> **Task directions**:
Restate every record that follows, keeping it exact.

Dataset items
▼

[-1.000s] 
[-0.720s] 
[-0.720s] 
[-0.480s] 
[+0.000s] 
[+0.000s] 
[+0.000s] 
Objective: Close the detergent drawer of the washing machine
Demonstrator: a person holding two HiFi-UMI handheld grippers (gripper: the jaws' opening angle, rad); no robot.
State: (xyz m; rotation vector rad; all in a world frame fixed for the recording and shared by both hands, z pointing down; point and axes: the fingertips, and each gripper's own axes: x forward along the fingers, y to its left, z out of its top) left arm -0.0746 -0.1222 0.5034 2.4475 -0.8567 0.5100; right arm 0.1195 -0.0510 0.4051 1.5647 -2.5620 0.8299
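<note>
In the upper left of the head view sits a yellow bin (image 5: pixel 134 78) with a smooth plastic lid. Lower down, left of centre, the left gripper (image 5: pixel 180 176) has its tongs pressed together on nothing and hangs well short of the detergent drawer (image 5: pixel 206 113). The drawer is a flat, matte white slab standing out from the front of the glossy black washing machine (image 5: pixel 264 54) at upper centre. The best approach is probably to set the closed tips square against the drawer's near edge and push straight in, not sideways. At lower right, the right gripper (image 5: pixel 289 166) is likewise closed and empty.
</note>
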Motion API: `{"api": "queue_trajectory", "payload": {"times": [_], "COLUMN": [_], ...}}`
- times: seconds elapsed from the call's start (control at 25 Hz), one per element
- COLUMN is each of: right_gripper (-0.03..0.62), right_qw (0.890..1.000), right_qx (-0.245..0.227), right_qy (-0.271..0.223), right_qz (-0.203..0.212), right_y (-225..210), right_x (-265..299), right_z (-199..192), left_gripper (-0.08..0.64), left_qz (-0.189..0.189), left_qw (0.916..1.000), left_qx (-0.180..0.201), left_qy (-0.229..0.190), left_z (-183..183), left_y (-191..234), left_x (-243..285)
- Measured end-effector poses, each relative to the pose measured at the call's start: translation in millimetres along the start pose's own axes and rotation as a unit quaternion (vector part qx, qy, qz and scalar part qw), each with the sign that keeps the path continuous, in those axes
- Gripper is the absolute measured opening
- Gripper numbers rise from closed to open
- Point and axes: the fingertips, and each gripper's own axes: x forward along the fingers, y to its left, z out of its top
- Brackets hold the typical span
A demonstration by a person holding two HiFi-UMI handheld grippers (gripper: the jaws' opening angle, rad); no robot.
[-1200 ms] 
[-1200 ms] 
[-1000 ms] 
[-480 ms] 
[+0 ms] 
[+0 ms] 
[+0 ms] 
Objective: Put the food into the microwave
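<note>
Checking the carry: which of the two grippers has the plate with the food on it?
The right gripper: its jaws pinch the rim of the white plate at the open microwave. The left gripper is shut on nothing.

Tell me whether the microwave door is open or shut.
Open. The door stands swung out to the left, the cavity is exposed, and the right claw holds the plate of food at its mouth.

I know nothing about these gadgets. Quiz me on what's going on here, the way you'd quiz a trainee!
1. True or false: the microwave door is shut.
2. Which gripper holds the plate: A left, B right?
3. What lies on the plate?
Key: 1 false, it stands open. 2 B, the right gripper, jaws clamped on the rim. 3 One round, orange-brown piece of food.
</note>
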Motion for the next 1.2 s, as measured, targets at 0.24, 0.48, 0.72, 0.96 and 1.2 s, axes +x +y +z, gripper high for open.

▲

> **Finished exercise**:
[-1.000s] 
[-0.720s] 
[-0.720s] 
[-0.480s] 
[+0.000s] 
[+0.000s] 
[+0.000s] 
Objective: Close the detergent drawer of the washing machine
Demonstrator: a person holding two HiFi-UMI handheld grippers (gripper: the jaws' opening angle, rad); no robot.
State: (xyz m; rotation vector rad; all in a world frame fixed for the recording and shared by both hands, z pointing down; point and axes: the fingertips, and each gripper's own axes: x forward along the fingers, y to its left, z out of its top) left arm -0.0746 -0.1222 0.5034 2.4475 -0.8567 0.5100; right arm 0.1195 -0.0510 0.4051 1.5647 -2.5620 0.8299
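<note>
In the upper left of the head view sits a yellow bin (image 5: pixel 134 78) with a smooth plastic lid. Lower down, left of centre, the left gripper (image 5: pixel 180 176) has its tongs pressed together on nothing and hangs well short of the detergent drawer (image 5: pixel 206 113). The drawer is a flat, matte white slab standing out from the front of the glossy black washing machine (image 5: pixel 264 54) at upper centre. The best approach is probably to set the closed tips square against the drawer's near edge and push straight in, not sideways. At lower right, the right gripper (image 5: pixel 289 166) is likewise closed and empty.
</note>
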Motion API: `{"api": "queue_trajectory", "payload": {"times": [_], "COLUMN": [_], ...}}`
- times: seconds elapsed from the call's start (control at 25 Hz), one per element
- COLUMN is each of: right_gripper (-0.03..0.62), right_qw (0.890..1.000), right_qx (-0.245..0.227), right_qy (-0.271..0.223), right_qz (-0.203..0.212), right_y (-225..210), right_x (-265..299), right_z (-199..192), left_gripper (-0.08..0.64), left_qz (-0.189..0.189), left_qw (0.916..1.000), left_qx (-0.180..0.201), left_qy (-0.229..0.190), left_z (-183..183), left_y (-191..234), left_x (-243..285)
- Measured end-effector poses, each relative to the pose measured at the call's start: translation in millimetres along the start pose's own axes and rotation as a unit quaternion (vector part qx, qy, qz and scalar part qw), each with the sign that keeps the path continuous, in those axes
- Gripper is the absolute measured opening
- Gripper numbers rise from closed to open
- Point and axes: the fingertips, and each gripper's own axes: x forward along the fingers, y to its left, z out of its top
- Brackets hold the typical span
A demonstration by a person holding two HiFi-UMI handheld grippers (gripper: the jaws' opening angle, rad); no robot.
[-1200 ms] 
[-1200 ms] 
[-1000 ms] 
[-480 ms] 
[+0 ms] 
[+0 ms] 
[+0 ms] 
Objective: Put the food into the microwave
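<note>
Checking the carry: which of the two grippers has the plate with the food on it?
The right gripper: its jaws pinch the rim of the white plate at the open microwave. The left gripper is shut on nothing.

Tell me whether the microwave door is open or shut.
Open. The door stands swung out to the left, the cavity is exposed, and the right claw holds the plate of food at its mouth.

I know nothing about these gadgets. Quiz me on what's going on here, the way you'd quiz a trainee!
1. True or false: the microwave door is shut.
2. Which gripper holds the plate: A left, B right?
3. What lies on the plate?
Key: 1 false, it stands open. 2 B, the right gripper, jaws clamped on the rim. 3 One round, orange-brown piece of food.
</note>
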Motion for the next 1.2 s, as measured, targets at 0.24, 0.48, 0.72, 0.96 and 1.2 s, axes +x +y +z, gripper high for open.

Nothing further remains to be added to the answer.